WHAT THE TASK ASKS.
If a line of the records contains the string "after", copy it out.
DATA SECTION section start
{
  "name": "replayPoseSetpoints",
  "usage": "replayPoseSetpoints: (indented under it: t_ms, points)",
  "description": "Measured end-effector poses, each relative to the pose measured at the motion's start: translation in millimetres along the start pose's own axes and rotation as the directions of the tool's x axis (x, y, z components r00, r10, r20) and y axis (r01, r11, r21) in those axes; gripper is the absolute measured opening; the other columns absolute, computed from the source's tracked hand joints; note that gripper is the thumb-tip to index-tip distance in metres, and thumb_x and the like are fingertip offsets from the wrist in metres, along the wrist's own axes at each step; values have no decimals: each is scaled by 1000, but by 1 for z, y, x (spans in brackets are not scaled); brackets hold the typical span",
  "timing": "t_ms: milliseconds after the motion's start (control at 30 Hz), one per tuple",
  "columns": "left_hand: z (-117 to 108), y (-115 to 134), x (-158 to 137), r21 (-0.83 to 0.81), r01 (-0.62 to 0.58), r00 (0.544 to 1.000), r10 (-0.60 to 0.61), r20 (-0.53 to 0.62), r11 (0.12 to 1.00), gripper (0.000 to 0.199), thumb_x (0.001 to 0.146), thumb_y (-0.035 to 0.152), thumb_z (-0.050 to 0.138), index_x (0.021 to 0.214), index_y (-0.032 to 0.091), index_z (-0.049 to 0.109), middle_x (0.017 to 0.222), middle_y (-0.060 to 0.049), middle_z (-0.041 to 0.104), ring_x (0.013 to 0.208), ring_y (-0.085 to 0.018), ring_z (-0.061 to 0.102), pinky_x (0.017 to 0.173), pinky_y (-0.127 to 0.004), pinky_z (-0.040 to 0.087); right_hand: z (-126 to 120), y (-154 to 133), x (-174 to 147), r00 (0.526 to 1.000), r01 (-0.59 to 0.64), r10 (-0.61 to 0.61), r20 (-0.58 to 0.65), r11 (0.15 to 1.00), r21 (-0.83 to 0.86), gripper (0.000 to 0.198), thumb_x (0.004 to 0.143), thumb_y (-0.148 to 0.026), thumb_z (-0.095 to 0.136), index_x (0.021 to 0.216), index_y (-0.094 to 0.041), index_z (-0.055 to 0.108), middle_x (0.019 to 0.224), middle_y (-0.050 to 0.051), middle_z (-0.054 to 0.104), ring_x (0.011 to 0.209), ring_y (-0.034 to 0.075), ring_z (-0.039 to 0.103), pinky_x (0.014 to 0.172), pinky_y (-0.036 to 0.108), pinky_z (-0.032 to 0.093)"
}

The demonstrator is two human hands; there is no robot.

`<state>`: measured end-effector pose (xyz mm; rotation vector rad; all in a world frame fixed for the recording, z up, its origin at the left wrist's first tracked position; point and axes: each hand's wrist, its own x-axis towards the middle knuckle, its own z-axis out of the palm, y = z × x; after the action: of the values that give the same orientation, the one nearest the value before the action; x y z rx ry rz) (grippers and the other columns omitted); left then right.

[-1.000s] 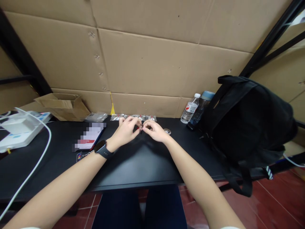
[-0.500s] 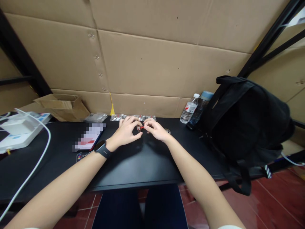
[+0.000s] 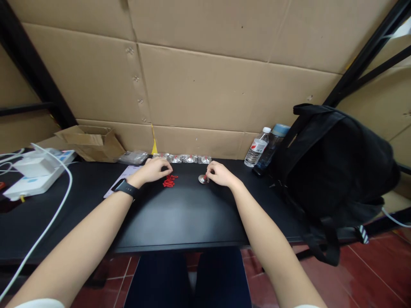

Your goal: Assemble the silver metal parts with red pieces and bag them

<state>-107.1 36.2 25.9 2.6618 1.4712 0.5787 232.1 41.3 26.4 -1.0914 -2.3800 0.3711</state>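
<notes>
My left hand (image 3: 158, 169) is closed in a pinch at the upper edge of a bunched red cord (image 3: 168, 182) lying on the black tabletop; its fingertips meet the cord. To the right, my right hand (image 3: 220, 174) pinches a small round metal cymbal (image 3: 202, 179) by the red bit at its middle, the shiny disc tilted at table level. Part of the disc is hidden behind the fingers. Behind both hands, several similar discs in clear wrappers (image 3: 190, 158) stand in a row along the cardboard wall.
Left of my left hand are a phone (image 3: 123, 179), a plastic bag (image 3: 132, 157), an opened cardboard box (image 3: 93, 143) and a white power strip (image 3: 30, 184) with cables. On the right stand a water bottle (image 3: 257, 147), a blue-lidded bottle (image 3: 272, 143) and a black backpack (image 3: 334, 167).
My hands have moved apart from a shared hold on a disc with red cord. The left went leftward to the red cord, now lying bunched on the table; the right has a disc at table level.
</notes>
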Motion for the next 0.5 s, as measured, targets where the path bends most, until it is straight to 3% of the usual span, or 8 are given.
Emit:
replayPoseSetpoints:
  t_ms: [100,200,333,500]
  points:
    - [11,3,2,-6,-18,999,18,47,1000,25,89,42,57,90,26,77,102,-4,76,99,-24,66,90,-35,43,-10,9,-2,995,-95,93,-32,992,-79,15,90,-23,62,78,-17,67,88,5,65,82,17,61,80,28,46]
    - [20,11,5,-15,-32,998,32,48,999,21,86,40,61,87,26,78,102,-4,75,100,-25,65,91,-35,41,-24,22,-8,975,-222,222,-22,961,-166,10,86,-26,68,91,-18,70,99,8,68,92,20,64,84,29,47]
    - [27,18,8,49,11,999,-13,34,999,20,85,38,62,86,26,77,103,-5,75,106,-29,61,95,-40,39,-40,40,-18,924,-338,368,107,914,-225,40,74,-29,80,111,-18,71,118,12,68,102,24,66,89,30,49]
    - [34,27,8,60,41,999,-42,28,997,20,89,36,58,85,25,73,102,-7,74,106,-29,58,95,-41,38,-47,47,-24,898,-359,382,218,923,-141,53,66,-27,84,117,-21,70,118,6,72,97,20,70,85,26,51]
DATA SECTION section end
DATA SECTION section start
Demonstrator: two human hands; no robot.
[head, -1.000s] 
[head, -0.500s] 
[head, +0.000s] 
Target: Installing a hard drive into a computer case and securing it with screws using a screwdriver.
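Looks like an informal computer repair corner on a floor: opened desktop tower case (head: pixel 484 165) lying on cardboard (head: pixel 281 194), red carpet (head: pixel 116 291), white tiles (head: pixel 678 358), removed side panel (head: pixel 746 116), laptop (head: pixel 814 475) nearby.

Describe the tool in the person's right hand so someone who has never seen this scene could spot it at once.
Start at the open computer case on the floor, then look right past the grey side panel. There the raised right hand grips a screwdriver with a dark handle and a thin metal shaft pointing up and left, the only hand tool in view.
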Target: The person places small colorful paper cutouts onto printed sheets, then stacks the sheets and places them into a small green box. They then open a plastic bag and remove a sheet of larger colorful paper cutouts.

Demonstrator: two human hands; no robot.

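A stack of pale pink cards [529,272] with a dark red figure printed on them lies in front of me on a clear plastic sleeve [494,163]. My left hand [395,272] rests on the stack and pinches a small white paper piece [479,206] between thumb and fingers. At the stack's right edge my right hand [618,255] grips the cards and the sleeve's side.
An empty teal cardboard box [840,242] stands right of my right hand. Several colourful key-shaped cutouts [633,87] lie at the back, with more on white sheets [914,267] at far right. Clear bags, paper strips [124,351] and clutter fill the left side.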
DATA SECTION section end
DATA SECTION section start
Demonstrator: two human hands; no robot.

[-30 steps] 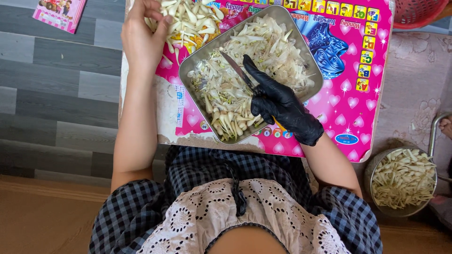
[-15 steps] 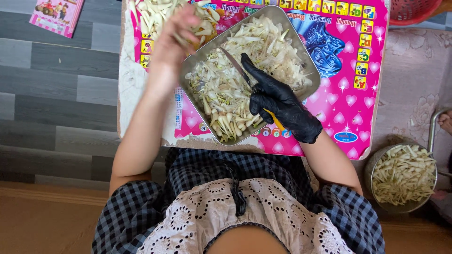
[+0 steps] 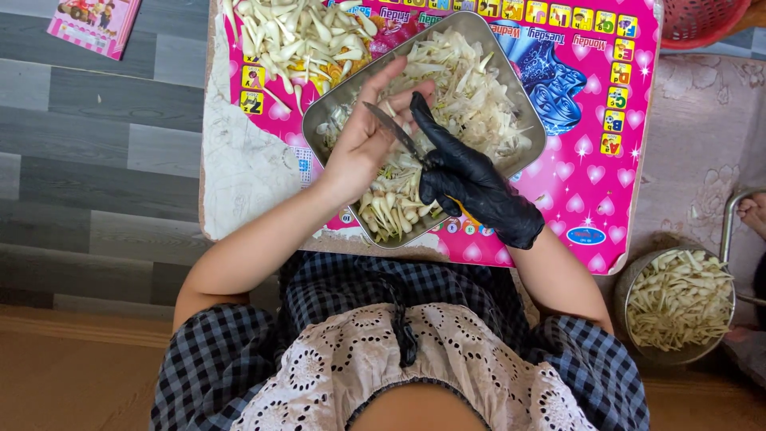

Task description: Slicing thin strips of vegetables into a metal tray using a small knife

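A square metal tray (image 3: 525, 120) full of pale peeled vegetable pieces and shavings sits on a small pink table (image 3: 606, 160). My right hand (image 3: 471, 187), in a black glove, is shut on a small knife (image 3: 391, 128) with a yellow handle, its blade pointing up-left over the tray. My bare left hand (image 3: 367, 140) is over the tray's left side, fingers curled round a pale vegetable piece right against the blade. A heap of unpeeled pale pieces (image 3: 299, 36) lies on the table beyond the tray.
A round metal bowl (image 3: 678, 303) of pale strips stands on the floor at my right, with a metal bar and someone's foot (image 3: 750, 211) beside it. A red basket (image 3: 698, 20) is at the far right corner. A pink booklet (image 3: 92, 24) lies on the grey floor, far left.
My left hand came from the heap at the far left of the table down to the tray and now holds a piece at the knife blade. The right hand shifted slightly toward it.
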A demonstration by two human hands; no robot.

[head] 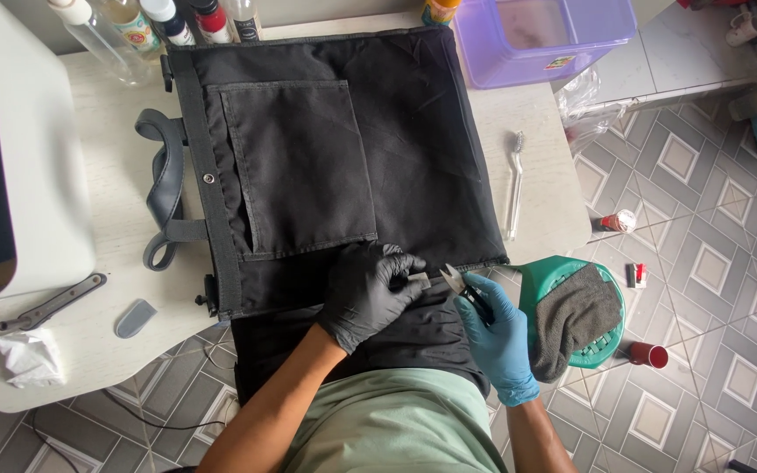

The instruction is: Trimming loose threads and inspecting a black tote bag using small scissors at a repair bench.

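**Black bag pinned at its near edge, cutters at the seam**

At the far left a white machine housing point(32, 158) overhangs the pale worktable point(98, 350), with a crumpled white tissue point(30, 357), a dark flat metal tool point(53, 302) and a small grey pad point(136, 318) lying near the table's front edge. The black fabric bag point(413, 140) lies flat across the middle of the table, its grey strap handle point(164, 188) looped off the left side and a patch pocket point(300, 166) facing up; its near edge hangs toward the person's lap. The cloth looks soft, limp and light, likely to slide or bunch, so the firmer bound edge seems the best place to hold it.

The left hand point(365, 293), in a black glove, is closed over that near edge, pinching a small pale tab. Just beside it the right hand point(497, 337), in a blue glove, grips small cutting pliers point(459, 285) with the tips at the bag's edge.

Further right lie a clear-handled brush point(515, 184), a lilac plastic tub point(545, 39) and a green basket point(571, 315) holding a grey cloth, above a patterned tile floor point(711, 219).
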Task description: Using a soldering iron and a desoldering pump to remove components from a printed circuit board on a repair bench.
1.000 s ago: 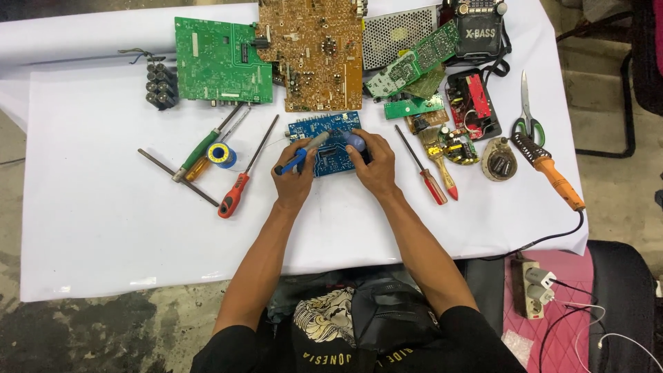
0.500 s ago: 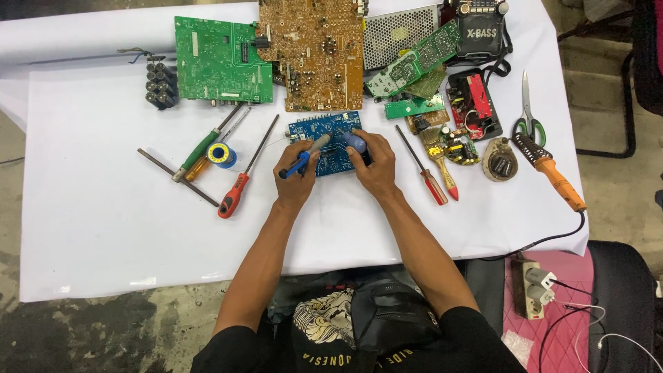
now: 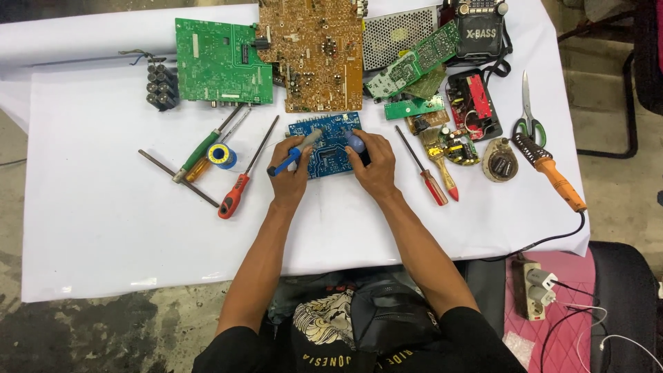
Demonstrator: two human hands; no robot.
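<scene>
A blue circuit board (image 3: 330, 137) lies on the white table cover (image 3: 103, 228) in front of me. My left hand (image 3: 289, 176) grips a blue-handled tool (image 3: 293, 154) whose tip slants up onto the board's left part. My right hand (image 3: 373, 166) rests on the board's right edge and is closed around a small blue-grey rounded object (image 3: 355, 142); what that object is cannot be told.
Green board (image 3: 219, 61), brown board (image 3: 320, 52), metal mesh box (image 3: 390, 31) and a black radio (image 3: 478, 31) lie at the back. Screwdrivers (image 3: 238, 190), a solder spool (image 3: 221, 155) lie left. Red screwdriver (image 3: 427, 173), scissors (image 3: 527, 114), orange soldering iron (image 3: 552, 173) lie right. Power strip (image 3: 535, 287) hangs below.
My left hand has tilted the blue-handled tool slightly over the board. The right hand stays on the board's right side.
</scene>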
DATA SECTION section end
EXERCISE OUTPUT.
  "timing": "t_ms: milliseconds after the motion's start (control at 30 Hz), one per tuple",
`<state>`: measured end-effector pose (xyz mm; rotation vector rad; all in a world frame fixed for the recording, z up, its origin at the left wrist's first tracked position; point and axes: each hand's wrist, its own x-axis towards the middle knuckle, its own z-axis out of the palm, y = z × x; after the action: of the values that give the same orientation, the one nearest the value before the action; x y z rx ry rz) (grippers and the other columns omitted); left then right.

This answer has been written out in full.